◆ What is needed
Please copy each line from the entries that contains the string "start".

◆ Information given
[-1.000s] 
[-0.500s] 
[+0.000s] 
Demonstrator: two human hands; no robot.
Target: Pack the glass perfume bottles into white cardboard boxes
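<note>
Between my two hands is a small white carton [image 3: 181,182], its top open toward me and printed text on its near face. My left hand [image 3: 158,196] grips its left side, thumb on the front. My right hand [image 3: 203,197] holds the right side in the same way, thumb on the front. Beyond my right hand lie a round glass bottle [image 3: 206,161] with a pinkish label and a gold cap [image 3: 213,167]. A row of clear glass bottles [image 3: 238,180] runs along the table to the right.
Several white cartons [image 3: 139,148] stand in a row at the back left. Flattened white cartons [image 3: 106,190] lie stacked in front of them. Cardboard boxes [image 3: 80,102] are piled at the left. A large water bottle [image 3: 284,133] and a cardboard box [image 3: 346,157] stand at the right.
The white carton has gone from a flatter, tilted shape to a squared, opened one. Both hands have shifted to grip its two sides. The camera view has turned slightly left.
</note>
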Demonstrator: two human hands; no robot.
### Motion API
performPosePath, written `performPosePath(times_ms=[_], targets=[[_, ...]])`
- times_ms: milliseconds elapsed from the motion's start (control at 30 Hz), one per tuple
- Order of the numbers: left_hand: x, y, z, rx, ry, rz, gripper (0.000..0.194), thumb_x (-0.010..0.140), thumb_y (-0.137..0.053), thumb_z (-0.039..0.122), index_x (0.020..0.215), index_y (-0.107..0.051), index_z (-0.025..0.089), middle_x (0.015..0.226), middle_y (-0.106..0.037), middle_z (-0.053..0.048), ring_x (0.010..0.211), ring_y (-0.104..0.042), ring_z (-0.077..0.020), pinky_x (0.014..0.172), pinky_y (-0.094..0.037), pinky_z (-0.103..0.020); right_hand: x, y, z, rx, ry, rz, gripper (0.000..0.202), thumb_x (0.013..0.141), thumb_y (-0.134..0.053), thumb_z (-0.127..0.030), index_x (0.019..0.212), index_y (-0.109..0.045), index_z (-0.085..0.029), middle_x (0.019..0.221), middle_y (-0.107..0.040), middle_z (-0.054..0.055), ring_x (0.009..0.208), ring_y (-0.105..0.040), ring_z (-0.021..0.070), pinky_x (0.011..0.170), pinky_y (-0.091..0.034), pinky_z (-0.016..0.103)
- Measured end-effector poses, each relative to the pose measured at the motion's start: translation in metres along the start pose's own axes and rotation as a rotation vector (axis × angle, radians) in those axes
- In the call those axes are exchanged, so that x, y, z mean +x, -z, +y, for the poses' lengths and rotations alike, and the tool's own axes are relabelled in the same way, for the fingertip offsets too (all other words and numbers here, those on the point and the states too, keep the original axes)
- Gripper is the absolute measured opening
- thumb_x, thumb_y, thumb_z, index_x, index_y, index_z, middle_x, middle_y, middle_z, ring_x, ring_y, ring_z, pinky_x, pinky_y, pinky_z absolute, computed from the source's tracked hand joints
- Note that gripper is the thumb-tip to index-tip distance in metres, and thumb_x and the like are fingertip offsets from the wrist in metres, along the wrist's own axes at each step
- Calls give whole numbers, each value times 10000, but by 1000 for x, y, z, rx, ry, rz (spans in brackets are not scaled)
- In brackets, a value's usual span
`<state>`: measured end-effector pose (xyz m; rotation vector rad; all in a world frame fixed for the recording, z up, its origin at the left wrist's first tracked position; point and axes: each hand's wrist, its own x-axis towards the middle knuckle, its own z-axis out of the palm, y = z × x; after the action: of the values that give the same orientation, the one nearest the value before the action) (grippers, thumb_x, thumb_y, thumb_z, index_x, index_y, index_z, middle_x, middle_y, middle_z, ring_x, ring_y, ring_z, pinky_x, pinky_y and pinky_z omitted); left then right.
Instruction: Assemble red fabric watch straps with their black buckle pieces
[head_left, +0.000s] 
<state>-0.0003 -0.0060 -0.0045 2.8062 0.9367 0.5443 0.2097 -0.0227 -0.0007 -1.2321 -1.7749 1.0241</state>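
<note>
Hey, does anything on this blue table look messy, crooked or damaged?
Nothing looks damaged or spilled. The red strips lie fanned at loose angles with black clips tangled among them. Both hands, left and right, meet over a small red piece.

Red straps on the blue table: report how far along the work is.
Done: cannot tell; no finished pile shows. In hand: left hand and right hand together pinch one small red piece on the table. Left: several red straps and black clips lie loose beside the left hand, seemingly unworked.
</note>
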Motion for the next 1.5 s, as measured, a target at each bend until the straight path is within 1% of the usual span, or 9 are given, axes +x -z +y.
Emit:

◆ Task answer
- times_ms: milliseconds elapsed from the motion's start (control at 30 Hz), one per tuple
- Measured end-effector poses, each relative to the pose measured at the motion's start: translation in metres along the start pose's own axes and rotation as a rotation vector (axis × angle, radians) in those axes

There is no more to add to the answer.